Problem to solve
Go through the data below and gather each line containing "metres".

┌──

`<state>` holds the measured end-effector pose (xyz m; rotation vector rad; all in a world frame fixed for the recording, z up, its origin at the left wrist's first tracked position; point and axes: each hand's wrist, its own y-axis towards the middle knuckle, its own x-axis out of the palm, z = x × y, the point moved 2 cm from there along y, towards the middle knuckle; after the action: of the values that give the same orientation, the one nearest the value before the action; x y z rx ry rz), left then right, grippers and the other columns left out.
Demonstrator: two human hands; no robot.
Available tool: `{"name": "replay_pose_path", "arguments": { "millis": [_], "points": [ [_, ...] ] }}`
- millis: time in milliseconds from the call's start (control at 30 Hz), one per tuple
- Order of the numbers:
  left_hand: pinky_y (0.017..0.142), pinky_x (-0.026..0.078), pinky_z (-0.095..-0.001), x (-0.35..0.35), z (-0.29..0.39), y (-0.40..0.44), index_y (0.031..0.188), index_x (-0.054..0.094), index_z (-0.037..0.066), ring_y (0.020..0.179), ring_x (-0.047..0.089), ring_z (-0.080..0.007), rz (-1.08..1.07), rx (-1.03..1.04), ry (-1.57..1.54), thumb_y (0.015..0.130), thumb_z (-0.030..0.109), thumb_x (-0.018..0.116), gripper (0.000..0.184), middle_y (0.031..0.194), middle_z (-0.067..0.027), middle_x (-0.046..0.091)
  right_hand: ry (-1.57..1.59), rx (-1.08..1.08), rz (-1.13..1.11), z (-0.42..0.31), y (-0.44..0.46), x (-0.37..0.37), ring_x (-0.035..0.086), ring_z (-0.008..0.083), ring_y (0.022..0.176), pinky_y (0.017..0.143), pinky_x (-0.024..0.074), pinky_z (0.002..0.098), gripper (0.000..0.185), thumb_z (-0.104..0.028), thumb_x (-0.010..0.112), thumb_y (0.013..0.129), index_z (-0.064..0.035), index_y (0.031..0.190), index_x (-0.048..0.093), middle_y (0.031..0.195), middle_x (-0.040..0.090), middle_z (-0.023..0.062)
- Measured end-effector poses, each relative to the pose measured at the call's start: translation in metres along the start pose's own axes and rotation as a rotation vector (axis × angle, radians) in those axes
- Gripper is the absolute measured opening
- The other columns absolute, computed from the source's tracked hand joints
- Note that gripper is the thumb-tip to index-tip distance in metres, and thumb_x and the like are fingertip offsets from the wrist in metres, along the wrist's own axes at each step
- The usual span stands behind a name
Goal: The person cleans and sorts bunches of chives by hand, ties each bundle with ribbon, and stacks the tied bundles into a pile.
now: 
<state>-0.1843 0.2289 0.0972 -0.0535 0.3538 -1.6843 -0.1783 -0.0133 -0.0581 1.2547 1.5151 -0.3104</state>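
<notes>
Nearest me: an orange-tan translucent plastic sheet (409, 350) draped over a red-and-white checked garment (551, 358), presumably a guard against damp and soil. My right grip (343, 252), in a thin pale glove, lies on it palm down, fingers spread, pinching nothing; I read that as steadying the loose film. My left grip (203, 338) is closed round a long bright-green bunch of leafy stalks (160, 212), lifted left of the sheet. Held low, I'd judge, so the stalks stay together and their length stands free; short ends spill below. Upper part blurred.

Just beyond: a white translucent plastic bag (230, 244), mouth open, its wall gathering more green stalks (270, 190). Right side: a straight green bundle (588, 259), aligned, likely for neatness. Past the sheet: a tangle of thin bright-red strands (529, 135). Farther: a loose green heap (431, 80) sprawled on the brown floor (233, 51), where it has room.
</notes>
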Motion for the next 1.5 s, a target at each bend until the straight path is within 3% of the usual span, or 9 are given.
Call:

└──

Problem solution
- Measured end-effector poses, each relative to the pose measured at the call's start: translation in metres along the start pose's own axes and rotation as a rotation vector (axis × angle, radians) in those axes
- Note that gripper is the thumb-tip to index-tip distance in metres, and thumb_x and the like are fingertip offsets from the wrist in metres, along the wrist's own axes at each step

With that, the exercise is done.